October 31, 2007
 

Justices Hear Arguments on Internet Pornography Law

By LINDA GREENHOUSE
 
WASHINGTON, Oct. 30 — Ever since it unanimously overturned the Communications Decency Act a decade ago, the Supreme Court has pushed back against Congressional efforts to regulate Internet content.

Five years ago, for example, the court struck down the Child Pornography Prevention Act, which made it a crime to create, distribute or possess “virtual” child pornography that uses computer-generated images or young-looking adults rather than real children.

Congress has refused to take no for an answer, and based on the way an argument unfolded on Tuesday at the Supreme Court, it appears that Congress may have finally fought the court to a draw.

The justices appeared likely to uphold the constitutionality of the latest legislative effort, a 2003 law called the Protect Act.

At the least, they seemed likely to support a version of it they would construe narrowly to allay concerns the law is so broadly written as to make it a crime to share or even describe depictions of children in explicit sexual situations, even if the depictions are inaccurate, the supposed children do not really exist and the intention is innocent.

Those concerns led the federal appeals court in Atlanta to declare the Protect Act unconstitutional last year.

The decision overturned the conviction of a Florida man who was caught in a federal sting offering to trade nude pictures of his young daughter and other forms of child pornography in an Internet chat room. Although he did not have pictures of his daughter, he did have 22 pornographic images of other children on his computer hard drive.

Possessing such images has long been illegal, and the possession offense to which the man, Michael Williams, pleaded guilty was not part of the case before the Supreme Court.

At issue, rather, was the separate statute under which he was found guilty of “pandering” child pornography, defined as advertising, promoting, presenting, distributing or soliciting real or “purported” material “in a manner that reflects the belief or that is intended to cause another to believe” that it is child pornography.

In finding that provision so overly broad as to violate the First Amendment guarantee of free speech, the United States Court of Appeals for the 11th Circuit observed that it could be a crime under the statute to offer for sale “a copy of Disney’s ‘Snow White’ on false claims that it contains depictions of minors engaged in sexually explicit conduct.”

Solicitor General Paul D. Clement, arguing the government’s appeal, told the justices that just as “speech proposing an unlawful transaction” had no constitutional protection, neither did speech that “falsely proposes an unlawful transaction.”

Whether the child pornography was real or just purported, the act of offering it could properly be made a crime, Mr. Clement said. The proposed transaction need not be commercial, he added, to the evident consternation of several justices.

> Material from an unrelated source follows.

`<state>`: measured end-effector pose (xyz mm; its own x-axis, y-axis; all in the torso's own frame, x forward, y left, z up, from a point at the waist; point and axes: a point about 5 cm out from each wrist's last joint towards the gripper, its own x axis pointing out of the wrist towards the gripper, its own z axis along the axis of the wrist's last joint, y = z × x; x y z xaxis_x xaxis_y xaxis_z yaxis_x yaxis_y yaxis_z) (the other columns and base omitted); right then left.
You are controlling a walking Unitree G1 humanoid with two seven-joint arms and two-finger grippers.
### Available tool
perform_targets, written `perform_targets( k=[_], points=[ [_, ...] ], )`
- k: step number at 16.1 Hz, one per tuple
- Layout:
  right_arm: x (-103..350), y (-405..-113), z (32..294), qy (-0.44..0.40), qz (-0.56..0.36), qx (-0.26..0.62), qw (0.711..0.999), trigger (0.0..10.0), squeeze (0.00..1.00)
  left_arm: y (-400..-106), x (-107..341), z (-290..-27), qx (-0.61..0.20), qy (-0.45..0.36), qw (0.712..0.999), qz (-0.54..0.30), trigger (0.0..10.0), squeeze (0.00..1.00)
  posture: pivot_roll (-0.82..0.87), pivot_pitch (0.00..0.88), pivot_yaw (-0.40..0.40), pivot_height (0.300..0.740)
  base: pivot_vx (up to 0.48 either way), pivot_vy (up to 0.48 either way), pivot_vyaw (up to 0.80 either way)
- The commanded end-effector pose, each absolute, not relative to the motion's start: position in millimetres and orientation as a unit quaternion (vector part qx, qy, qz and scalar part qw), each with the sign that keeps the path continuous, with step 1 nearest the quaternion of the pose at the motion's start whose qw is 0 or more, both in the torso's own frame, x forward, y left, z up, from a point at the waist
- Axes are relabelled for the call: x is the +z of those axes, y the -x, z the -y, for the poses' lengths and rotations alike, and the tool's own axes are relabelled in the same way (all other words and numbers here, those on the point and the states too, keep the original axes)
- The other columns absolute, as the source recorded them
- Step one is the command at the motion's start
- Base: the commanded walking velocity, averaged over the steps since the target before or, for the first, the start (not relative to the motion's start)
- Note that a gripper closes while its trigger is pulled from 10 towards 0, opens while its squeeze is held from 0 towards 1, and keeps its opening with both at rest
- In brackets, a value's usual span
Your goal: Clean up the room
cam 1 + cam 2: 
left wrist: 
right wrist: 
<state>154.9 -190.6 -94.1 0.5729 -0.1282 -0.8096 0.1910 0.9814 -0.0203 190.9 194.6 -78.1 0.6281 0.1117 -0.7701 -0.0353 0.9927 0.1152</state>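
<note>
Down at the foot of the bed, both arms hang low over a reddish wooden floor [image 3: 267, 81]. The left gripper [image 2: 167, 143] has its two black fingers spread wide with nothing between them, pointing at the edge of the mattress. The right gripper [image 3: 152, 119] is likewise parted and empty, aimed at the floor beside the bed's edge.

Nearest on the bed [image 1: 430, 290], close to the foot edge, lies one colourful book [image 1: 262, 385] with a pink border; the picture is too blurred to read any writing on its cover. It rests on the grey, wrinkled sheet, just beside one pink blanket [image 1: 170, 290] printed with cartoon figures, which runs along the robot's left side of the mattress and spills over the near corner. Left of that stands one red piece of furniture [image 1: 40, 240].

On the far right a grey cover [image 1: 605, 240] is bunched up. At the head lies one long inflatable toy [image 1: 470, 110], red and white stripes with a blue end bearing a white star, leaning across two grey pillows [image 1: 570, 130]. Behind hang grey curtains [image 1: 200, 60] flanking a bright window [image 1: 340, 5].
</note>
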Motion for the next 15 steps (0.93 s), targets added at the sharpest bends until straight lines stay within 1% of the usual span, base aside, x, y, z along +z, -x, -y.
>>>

Mr. Clement said that the 11th Circuit’s concern was misplaced and that there was no reason to fear that distributors of “mainstream” movies might violate the statute for using young-looking actors in place of actual children in sexually explicit scenes. Audiences were well aware of such substitutions, and studios did not intend to deceive them, he said.

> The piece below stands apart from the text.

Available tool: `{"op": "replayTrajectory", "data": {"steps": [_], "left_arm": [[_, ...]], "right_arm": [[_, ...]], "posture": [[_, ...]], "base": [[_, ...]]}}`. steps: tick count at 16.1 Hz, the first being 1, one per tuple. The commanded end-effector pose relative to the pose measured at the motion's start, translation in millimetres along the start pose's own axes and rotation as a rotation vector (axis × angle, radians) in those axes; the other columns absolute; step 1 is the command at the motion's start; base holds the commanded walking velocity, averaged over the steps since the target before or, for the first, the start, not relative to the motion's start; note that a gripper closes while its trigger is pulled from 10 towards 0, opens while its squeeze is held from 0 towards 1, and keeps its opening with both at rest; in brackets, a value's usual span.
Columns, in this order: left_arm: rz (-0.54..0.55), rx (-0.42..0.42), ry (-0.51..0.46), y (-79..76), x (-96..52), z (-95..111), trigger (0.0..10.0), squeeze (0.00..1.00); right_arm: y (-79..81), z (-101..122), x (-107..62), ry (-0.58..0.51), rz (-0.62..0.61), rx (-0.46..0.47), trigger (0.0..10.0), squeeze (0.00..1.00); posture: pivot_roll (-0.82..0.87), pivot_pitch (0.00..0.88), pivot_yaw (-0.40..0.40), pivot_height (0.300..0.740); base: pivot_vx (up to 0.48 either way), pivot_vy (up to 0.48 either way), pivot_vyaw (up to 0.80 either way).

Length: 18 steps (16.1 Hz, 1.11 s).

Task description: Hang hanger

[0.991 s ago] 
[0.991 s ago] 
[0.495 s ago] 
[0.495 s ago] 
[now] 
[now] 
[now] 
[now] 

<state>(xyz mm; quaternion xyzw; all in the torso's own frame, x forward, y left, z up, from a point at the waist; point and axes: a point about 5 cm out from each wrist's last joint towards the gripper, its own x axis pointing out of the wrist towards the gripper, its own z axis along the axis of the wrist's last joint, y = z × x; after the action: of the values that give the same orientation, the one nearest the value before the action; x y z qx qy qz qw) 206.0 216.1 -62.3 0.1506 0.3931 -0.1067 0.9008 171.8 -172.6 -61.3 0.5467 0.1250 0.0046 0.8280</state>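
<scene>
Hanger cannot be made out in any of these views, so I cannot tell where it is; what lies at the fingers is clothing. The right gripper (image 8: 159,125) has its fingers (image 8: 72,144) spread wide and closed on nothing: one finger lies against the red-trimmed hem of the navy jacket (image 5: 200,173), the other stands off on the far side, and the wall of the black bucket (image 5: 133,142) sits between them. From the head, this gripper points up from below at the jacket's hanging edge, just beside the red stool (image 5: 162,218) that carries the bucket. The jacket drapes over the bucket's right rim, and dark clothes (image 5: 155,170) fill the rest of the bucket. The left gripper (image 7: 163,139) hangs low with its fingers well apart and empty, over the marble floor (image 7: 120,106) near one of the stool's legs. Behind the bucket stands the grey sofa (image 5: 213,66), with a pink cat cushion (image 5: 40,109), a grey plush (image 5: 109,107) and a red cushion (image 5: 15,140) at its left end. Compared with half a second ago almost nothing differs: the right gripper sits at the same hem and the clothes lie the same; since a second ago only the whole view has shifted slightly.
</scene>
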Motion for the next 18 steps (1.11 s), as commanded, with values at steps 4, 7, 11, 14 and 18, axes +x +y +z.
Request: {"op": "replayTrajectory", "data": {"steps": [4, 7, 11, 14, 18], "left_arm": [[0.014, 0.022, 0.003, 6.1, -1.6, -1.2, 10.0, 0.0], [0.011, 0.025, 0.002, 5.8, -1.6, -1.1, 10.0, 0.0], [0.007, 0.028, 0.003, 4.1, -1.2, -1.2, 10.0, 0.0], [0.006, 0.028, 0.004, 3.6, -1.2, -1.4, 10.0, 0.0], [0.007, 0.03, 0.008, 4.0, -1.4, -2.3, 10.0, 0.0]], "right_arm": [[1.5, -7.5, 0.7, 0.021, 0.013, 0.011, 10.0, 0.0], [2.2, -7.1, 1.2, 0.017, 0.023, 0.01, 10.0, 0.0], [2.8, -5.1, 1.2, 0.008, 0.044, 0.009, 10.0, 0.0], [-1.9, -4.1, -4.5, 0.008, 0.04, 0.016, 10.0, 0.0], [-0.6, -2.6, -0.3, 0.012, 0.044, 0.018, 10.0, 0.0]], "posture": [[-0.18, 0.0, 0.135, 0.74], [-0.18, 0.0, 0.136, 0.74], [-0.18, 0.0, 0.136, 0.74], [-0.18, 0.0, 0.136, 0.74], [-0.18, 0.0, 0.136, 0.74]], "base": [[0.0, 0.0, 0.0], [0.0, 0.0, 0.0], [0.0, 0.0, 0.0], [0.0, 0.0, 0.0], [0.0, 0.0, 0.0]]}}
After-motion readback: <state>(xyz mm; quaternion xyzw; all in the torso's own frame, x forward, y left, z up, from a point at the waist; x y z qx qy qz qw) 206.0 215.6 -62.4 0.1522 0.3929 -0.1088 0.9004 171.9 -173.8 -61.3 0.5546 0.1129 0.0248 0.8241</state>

Not all the justices were persuaded. “What if you are 17 years old and you haven’t gone to law school and you haven’t read these cases?” Justice David H. Souter asked.

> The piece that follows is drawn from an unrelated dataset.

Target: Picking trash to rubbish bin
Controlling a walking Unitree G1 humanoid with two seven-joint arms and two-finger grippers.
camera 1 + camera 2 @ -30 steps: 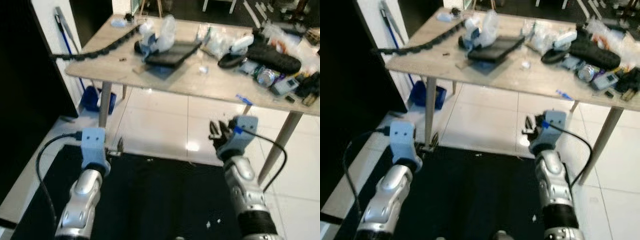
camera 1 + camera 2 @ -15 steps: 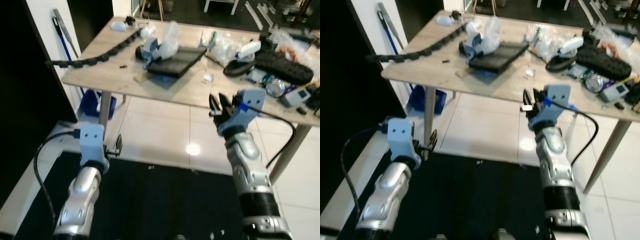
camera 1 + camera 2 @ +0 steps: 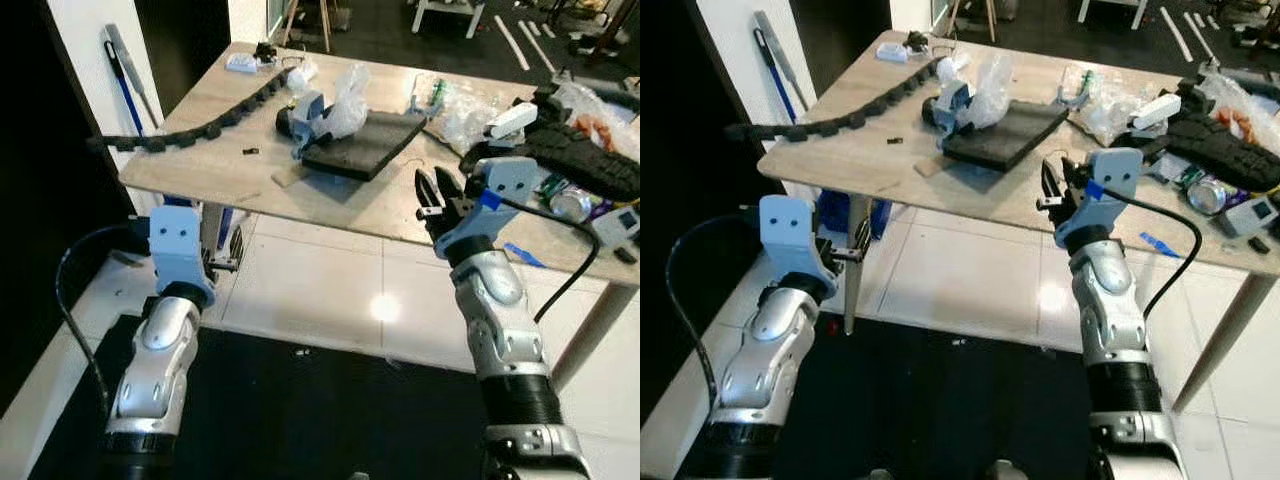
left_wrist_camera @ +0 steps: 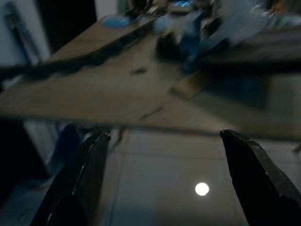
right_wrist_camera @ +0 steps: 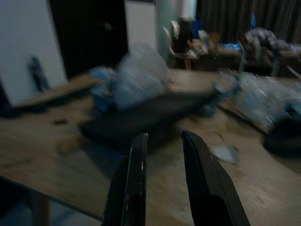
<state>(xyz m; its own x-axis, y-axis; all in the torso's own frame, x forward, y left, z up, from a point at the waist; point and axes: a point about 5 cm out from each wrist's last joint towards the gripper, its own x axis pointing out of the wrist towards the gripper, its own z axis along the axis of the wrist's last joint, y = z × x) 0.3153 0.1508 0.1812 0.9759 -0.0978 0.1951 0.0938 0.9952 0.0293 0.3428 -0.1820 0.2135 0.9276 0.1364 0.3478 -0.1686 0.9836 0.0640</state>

If Mr. Clement, one of the most accomplished of current Supreme Court advocates, had some unusually rocky moments, that was nothing compared with the difficulties that faced his opponent, Richard J. Diaz of Coral Gables, Fla.

Mr. Diaz, in his first Supreme Court appearance, gave confusing and contradictory answers to questions that he did not seem to have anticipated.

One problem was that his client, Mr. Williams, had indisputably engaged in behavior that the justices found unsavory.

That put this case, United States v. Williams, No. 06-694, on a different footing from the other recent cases, in which statutes were challenged as violating the First Amendment on their face, in the abstract, rather than as outgrowths of criminal prosecutions.

“Your client didn’t produce ‘Lolita,’” Chief Justice John G. Roberts Jr. said at one point.

Pressed by several justices for examples of how the statute might actually trap unwary people, Mr. Diaz could not supply any.

Mr. Clement, for his part, was ready to meet the justices more than halfway. If the court thought the statute reached too far, he said, “then I would invite you to have a more restrictive view” of its scope.

“We certainly want you to interpret that statute in a way that renders it not overbroad,” he said, offering an invitation that a majority appeared likely to accept.